Blog: firejail

Firefox, Firejail, and Hosts

There is always going to be struggle for safe untracked browsing on the Internet. I am not sure it is completely possible, but we can try to make ourselves as safe and allusive as possible. I am no security expert so take this all with a grain of salt.

While there are many tools to try and accomplish this I have settled in on three tools to make surfing as safe as possible and keep my profile to myself. The three tools are Firejail, the use of profiles with Firefox, and my hosts file.

The first tool I want to talk about is Firejail. It can sandbox any program you run with it. The program's description from its web page, "Firejail is a SUID program that reduces the risk of security breaches by restricting the running environment of untrusted applications using Linux namespaces and seccomp-bpf. It allows a process and all its descendants to have their own private view of the globally shared kernel resources, such as the network stack, process table, mount table."

So if you run Firefox within Firejail Firefox has a limited ability to read your system and even more limited ability to write to your system. The default Firejail profile for Firefox limits Firefox write permissions to the Downloads directory and writing to your Firefox profile. This limits the amount of damage a malicious website can do to your system. For added security, if you use the private switch in Firejail anything from the session is deleted when the session is closed.

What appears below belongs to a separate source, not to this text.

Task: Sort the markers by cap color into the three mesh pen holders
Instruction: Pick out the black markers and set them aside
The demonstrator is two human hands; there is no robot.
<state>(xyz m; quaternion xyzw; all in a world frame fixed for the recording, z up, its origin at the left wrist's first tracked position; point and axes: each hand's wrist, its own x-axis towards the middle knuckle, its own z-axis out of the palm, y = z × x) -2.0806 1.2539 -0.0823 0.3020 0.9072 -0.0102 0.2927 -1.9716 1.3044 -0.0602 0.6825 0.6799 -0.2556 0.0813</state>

I use Firefox profiles in conjunction with Firejail to help prevent trackers from building a profile of me. I have a Firefox profiles for Google, the School I teach at, banking, Amazon, and an unknown profile. Profiles themselves do nothing to prevent you from being tracked. It is how profiles are used that help prevent trackers for building a complete profile. By using multiple Firefox profiles you look like multiple users to the outside world.

I start each Firefox profile in its own instance of Firejail so each profile is isolated from one another. Your behavior is what makes this work. In my Google profile I only use Google services. In my banking profile I only do banking. Again this doesn't limit tracking, it only makes you look like multiple users. So by having multiple profiles for different tasks, hopefully I am a little harder to profile. FYI, it takes some practice browsing with multiple profiles, but it gets easier with some practice. I use the I3 window manager, so if my browser windows are in tab mode it is like browsing with tabs that have subtabs.

The last tool I have does help limit tracking and that is my hosts file. A host file is like a bit of on board DNS. Usually it has that 127.0.0.1 is local host and a few other things but one thing you can do is add websites and corresponding ip addresses to it, so DNS requests are not made. For example a large domain may have multiple ip addresses but if you always want to connect to a certain ip address you could specify the ip address in the hosts file.

You can also use it to block ads and trackers. Lets say you go to a web page example.com but it has an ad tracker embedded that loads ads from anoyingads.com.

In your hosts file you can enter

0.0.0.0 annoyingads.com

What happens is Firefox rather checking the DNS server for annoyingads.com ip address it just uses the one in the host file. Since 0.0.0.0 signifies a non-routable address the ad / tracker from annoyingads.com doesn't load. You can create your own list but there are many premade lists. The best hosts file that blocks ads and trackers is at https://github.com/StevenBlack/hosts It is a combination of several lists. Just add the list to your existing hosts file and many of those trackers and ads will not show up in your browser.

Again, I am not a security expert just a guy trying to browse a little safer than the day before.